— Data provided —

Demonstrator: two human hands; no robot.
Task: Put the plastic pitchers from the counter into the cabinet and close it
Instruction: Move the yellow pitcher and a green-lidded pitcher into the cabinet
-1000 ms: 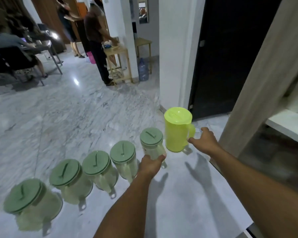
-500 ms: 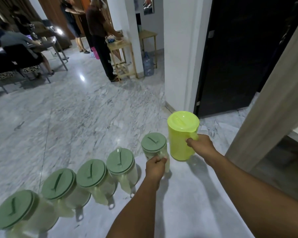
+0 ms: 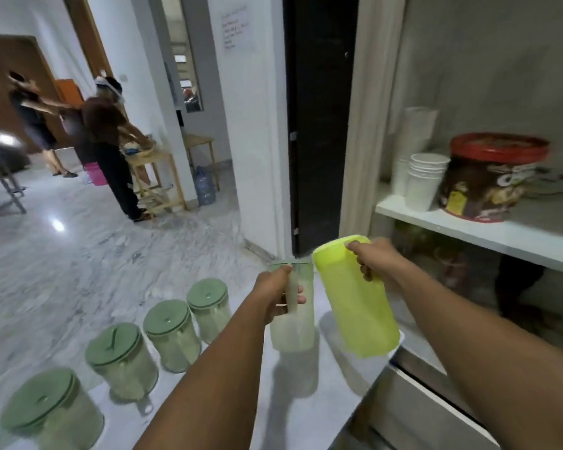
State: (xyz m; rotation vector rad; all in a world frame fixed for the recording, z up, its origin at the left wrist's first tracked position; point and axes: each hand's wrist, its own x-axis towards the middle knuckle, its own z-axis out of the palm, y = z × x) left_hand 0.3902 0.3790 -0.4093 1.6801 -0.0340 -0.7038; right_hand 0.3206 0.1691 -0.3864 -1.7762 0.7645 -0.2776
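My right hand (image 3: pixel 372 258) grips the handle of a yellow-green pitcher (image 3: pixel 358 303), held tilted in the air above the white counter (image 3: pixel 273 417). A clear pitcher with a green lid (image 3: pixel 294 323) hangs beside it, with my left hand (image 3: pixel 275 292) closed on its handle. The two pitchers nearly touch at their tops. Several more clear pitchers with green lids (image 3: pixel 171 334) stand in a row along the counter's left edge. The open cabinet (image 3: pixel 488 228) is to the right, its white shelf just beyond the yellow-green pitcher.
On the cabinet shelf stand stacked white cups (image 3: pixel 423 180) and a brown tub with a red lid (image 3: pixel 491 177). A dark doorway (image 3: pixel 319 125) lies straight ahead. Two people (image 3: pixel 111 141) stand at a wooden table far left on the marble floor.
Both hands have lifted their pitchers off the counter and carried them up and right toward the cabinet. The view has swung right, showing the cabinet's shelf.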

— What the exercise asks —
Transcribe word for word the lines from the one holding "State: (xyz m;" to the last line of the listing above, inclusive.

— The completed task —
State: (xyz m; rotation vector rad; all in a world frame fixed for the recording, z up, its origin at the left wrist's first tracked position; point and axes: each hand's wrist, its own x-axis towards the middle knuckle, its own z-axis out of the palm, y = z × x) left_hand 0.3902 0.3790 -0.4093 1.6801 -0.0340 -0.7038; right_hand 0.3206 0.1691 -0.3864 -1.7762 0.7645 -0.2776
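My right hand (image 3: pixel 372 258) grips the handle of a yellow-green pitcher (image 3: pixel 358 303), held tilted in the air above the white counter (image 3: pixel 273 417). A clear pitcher with a green lid (image 3: pixel 294 323) hangs beside it, with my left hand (image 3: pixel 275 292) closed on its handle. The two pitchers nearly touch at their tops. Several more clear pitchers with green lids (image 3: pixel 171 334) stand in a row along the counter's left edge. The open cabinet (image 3: pixel 488 228) is to the right, its white shelf just beyond the yellow-green pitcher.
On the cabinet shelf stand stacked white cups (image 3: pixel 423 180) and a brown tub with a red lid (image 3: pixel 491 177). A dark doorway (image 3: pixel 319 125) lies straight ahead. Two people (image 3: pixel 111 141) stand at a wooden table far left on the marble floor.
Both hands have lifted their pitchers off the counter and carried them up and right toward the cabinet. The view has swung right, showing the cabinet's shelf.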

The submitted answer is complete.